Und das ist der Unterschied, der die unterschiedliche Behandlung von Sportlern eben rechtfertigt. Auch wenn das Ihnen vermutlich niemals einleuchten wird.
Ja - Beruf! Und wie viele dürfen ihren Beruf, der weit weniger Kontaktmöglichkeiten hat, nicht ausüben? Deutschland hatr unbegrenzt Geld - so scheint es zumindest. Da könnte man diesen Beruf auch unterstützen. Und die Volksgesundheit, da denke ich an die Freizeitsportler, ist nicht nur finanziell(Gesundheitskosten!!!) bestimmt genauso hoch anzusiedeln. Das sit so einleuchtend, daß ich da keine Belehrung benötige.
"Für mich ist es ein Unding, daß alle Sportmillionäre ihren Sport ausüben dürfen und der Freizeitsportler nicht."
Sagen Sie mal, wie oft wollen Sie diesen Schmarrn eigentlich noch wiederholen? Selbstverständlich ist Individualsport (Joggen, Radfahren, Langlaufen, ...) weiterhin erlaubt.
Die Profisportler sind eine Berufsgruppe, die in einer Blase lebt, trainiert - arbeitet. Deshalb ist so gut wie ausgeschlossen, dass sie Außenstehende anstecken. Das ist bei vielen anderen Berufsgruppen nicht so.
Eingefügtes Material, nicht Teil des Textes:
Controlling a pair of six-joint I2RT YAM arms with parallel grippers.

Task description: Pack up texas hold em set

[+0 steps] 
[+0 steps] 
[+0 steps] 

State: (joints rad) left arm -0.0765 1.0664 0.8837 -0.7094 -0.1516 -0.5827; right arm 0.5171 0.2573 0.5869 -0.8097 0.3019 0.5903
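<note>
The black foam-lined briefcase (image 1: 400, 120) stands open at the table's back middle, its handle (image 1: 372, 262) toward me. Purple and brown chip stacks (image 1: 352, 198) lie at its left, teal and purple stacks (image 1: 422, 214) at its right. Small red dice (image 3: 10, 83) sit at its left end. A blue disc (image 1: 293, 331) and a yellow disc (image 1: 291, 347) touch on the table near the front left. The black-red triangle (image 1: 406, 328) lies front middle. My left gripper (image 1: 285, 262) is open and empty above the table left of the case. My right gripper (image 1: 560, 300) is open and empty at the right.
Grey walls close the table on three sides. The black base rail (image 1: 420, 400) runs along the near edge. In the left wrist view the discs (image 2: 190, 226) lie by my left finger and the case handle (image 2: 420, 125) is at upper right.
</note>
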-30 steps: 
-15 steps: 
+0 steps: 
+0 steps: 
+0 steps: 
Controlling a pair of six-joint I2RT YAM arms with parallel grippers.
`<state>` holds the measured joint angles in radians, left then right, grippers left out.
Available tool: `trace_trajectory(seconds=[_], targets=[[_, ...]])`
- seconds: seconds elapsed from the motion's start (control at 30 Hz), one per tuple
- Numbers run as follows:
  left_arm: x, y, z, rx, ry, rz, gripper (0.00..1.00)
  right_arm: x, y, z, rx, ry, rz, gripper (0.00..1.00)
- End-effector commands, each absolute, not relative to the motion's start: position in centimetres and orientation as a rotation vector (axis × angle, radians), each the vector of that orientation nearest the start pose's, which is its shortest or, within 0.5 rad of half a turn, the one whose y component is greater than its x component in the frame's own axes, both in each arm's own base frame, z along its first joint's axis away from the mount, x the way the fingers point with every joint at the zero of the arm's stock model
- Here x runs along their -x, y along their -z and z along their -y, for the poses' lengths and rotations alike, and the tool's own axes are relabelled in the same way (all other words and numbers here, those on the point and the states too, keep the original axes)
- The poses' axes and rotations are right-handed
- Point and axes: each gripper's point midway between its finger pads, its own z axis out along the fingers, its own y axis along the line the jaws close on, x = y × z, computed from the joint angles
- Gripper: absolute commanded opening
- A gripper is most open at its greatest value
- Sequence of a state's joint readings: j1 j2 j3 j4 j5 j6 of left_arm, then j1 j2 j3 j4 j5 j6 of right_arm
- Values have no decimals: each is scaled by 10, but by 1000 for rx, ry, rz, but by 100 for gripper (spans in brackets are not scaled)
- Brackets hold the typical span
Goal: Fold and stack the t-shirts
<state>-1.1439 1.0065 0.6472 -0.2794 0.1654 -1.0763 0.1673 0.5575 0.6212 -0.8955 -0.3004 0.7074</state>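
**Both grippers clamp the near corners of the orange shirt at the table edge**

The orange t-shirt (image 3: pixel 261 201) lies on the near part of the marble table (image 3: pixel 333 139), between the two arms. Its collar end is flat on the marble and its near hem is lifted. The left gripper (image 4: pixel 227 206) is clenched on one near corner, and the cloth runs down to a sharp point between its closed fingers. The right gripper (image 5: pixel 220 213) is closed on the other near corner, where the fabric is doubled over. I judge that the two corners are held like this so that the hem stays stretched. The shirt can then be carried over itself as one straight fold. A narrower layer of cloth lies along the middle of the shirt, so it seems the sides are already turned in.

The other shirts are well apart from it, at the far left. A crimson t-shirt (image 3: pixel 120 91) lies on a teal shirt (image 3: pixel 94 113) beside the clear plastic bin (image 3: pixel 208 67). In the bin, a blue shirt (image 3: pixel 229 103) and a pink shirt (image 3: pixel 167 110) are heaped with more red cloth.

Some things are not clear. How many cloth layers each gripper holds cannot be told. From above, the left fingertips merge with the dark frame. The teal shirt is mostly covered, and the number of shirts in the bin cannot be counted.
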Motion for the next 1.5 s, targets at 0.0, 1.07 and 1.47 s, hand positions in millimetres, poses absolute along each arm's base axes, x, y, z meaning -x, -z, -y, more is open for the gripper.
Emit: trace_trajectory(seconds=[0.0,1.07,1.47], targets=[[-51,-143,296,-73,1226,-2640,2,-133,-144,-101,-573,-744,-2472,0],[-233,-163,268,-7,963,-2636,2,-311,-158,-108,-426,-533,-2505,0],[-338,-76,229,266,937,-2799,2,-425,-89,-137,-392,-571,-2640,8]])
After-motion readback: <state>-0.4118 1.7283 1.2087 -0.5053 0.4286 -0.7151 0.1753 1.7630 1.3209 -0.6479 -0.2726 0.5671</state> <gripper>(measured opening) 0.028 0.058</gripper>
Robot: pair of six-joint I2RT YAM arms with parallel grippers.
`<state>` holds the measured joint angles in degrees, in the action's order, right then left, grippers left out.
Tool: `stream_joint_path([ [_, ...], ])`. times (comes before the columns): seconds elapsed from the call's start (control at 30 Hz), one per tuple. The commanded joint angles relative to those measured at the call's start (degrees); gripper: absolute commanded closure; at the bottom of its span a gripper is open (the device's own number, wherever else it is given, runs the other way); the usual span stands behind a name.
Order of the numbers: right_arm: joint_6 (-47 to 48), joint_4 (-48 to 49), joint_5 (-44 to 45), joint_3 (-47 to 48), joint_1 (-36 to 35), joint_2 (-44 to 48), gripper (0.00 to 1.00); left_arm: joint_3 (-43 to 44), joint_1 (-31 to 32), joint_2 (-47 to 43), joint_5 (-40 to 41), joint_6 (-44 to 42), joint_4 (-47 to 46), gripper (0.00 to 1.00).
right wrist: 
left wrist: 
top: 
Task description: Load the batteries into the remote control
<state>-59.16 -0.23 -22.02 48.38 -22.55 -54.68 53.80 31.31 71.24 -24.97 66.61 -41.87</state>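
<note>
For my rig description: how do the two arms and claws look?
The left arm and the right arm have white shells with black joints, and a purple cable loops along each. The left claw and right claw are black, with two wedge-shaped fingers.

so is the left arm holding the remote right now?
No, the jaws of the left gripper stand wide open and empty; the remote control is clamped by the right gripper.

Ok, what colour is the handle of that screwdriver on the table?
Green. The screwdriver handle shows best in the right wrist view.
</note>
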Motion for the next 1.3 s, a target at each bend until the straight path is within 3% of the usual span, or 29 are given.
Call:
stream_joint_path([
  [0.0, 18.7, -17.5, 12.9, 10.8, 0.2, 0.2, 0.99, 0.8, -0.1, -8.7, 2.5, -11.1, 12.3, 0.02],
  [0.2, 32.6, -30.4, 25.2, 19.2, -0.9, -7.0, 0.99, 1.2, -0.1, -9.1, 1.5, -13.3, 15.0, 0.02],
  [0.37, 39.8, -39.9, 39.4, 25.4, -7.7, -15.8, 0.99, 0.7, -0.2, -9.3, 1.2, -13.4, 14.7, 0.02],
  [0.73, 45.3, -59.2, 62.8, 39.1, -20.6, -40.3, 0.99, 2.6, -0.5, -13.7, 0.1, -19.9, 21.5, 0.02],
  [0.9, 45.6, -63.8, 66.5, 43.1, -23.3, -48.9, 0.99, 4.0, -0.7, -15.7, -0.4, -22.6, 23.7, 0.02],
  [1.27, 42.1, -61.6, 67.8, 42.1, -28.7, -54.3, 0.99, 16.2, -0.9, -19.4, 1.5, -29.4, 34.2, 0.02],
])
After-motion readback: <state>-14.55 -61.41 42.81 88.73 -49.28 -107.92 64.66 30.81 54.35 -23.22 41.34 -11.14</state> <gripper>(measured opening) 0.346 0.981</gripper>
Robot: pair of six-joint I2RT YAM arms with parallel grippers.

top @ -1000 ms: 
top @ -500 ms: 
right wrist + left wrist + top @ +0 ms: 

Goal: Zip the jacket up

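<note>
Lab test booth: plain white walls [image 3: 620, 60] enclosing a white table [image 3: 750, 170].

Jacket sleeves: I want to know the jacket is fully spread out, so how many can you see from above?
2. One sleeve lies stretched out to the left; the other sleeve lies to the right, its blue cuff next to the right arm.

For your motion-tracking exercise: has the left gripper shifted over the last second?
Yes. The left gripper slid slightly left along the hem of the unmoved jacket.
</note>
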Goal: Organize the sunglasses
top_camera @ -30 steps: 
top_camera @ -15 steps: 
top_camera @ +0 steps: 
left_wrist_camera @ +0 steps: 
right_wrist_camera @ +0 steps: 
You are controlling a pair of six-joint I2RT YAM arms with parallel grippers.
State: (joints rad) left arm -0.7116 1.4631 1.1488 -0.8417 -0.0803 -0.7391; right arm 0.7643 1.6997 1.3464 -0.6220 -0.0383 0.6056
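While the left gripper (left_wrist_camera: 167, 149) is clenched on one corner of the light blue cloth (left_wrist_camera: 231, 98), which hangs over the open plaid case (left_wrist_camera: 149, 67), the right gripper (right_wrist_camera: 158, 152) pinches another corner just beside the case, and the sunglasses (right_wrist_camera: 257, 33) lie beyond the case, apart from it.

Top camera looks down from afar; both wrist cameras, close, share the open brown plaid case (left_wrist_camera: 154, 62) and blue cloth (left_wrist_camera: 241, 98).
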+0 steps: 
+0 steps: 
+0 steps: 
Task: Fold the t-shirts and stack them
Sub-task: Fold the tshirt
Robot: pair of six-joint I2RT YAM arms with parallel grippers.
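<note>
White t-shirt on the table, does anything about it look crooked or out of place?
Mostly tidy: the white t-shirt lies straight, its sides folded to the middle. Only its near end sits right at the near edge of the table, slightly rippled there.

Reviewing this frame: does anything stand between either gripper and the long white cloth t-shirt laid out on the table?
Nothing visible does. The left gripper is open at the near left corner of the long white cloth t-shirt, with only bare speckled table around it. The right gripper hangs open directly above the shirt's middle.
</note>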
Durch den Ausschluss von Zuschauern haben auch Profisportler starke Verluste hinzunehmen, die bis zur Existenzgefährdung gehen (wenn sie die beispielsweise die Berichterstattung über den Eishockeysport mitverfolgt haben). Das entspricht dem nicht Bewirtendürfen in der Gastronomie. Die dürfen aber sehr wohl noch weiter kochen und ausliefern, obwohl dort niemand auf Corona getestet wird.
Warum der Freizeitsportler ausgerechnet diesen einen Sport ausüben muss, der gerade nicht möglich ist und sich nicht anders fit halten kann, müsste auch noch erklärt werden. Regelmäßig gehört laufen oder radfahren an der frischen Luft zu den Grundlagen für andere Sportarten. Kräftigende Übungen kann man auch in den eigenen vier Wänden machen, dazu muss man nicht in ein Fitnessstudio.
Und ja, es ist eine himmelschreiende Ungerechtigkeit, dass sich Karl Geiger in Kürze von der Schanze in Garmisch stürzen darf, aber nicht Wolfgang B.
Ich würde das unbedingt vor dem VerfG einklagen. Sie bekommen bestimmt recht.